When I first saw the launch of the Red Tape Challenge, it made me want to throw things at other things. Now, however, I'm quite excited about it. Not because I've had some kind of Damascene conversion to the joys of libertarianism, but because it seems, finally, to have woken civil society up to just how dangerous the deregulatory agenda is.
I've blogged before about the farce that is one-in, one-out, so feel free to go and read that if you need some background. Done that? Good. So, the Red Tape Challenge is that latest manifestation of this policy: the idea is that every regulation ever will go up on this website, and the public (ie. businesses) can submit comments on which ones they find tiresome or inconvenient. The regulations will then be reviewed - and will be, ahem, "presumed guilty unless proven innocent". In other words, every regulation that's ever been made will be abolished unless somebody can make a good case for it to stay. As David Cameron put it in his letter to all government ministers:
"In the past... the assumption was that regulations should stay, unless there was a good case for getting rid of them. Our starting point is that a regulation should go or its aim achieved in a different, non-government way, unless there is a clear and good justification for government being involved."
The most obvious problem with this approach arises from the question: who in practice will be making the case for and against? The idea is that, because they're on the 'front line', businesses' "understanding of how things really work will mean you know there is a better way of doing it." I sort of get that. I get that there are things that make life hard for small businesses - the kind of local shops and services I try to support - and that they should have a chance to highlight those problems. But in practice, that's not what this exercise means - or at least, certainly not the only thing it means.
Big business has millions of pounds of lobbying muscle only too happy to explain why all that pesky regulation it has to comply with should be swept away. Now they're basically being asked for their wish list, and told that, unless someone can make a pretty seriously good case for the defence, the assumption is that they'll get it. But there's a reason we don't let businesses make regulatory policy. The whole point of regulation is that it makes companies do stuff they would rather not have to do. If I were the government, and any big company or trade body came and told me a regulation was worthy but unnecessary because there was a 'better way of doing it', I'd be immediately suspicious: if you're so committed to doing this anyway, why are you so desperate to get rid of the regulation?
Meanwhile, the civil society organisations who would make the case for regulations to stay - organisations like the one I work for - have mostly tiny budgets and are fighting on many fronts as it is. To extend the courtroom metaphor, it's like giving your 'guilty-until-proven-innocent' defendant access to the cheapest legal advice going while the prosecution is represented by some silly-money hotshot barrister. Of course, as with all such government initiatives, it's hard to know how much of it is cosmetic and how much is genuine. But I don't think we can afford to be complacent.
My biggest fear about the Red Tape Challenge has been that individual NGOs and trade unions would be too busy fighting their individual battles to get involved in the deregulatory war.

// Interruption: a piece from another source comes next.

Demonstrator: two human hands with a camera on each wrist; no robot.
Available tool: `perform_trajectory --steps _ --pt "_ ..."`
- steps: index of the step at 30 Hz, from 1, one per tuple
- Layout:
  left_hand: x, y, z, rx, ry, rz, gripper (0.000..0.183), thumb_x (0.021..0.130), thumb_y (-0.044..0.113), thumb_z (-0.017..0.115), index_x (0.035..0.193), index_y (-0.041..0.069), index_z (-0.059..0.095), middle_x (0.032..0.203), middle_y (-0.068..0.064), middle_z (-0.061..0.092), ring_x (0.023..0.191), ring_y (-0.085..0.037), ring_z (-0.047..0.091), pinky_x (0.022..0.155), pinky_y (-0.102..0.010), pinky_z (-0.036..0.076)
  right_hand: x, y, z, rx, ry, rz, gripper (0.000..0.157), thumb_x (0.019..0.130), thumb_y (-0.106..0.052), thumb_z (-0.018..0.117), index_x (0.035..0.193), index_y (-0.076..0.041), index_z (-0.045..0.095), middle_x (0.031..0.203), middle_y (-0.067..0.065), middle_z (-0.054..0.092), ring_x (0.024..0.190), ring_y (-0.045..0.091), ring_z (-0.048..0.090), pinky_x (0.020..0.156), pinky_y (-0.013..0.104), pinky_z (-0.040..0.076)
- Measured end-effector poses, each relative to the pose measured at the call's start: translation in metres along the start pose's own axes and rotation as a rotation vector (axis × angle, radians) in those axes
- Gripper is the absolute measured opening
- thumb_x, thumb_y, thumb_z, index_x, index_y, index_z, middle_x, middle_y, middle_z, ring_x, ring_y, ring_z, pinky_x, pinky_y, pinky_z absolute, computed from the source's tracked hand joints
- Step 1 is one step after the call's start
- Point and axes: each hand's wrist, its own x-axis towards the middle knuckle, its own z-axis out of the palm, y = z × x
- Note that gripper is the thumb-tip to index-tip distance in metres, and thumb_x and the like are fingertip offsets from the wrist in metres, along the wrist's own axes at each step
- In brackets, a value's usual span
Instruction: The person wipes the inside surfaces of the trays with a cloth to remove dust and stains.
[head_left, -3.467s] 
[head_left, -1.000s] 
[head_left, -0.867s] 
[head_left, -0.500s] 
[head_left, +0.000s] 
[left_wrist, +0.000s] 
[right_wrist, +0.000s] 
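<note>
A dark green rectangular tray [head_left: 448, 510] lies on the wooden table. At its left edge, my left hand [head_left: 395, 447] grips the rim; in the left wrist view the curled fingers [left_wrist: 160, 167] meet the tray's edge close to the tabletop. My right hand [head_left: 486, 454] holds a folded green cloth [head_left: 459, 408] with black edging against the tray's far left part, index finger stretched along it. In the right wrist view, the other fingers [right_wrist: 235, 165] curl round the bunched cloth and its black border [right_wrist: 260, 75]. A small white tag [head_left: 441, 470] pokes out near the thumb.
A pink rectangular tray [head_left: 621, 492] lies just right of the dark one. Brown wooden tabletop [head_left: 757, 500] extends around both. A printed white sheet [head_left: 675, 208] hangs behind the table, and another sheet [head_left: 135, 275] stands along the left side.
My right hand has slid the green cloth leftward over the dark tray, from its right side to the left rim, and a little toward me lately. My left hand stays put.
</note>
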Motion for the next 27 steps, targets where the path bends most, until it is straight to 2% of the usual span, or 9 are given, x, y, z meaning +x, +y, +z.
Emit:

But in the last couple of days I've seen trans friends getting outraged at the notion that the Equality Act is 'red tape', and Greenpeace and 38 Degrees condemning the fact that environmental regulation has been put up for grabs. I am finding this genuinely encouraging. We're still no match for the corporate lobbyists. But it's starting to look like the Red Tape Challenge could achieve what I've been wishing I could for months: mobilise the public in defence of regulations that protect us all.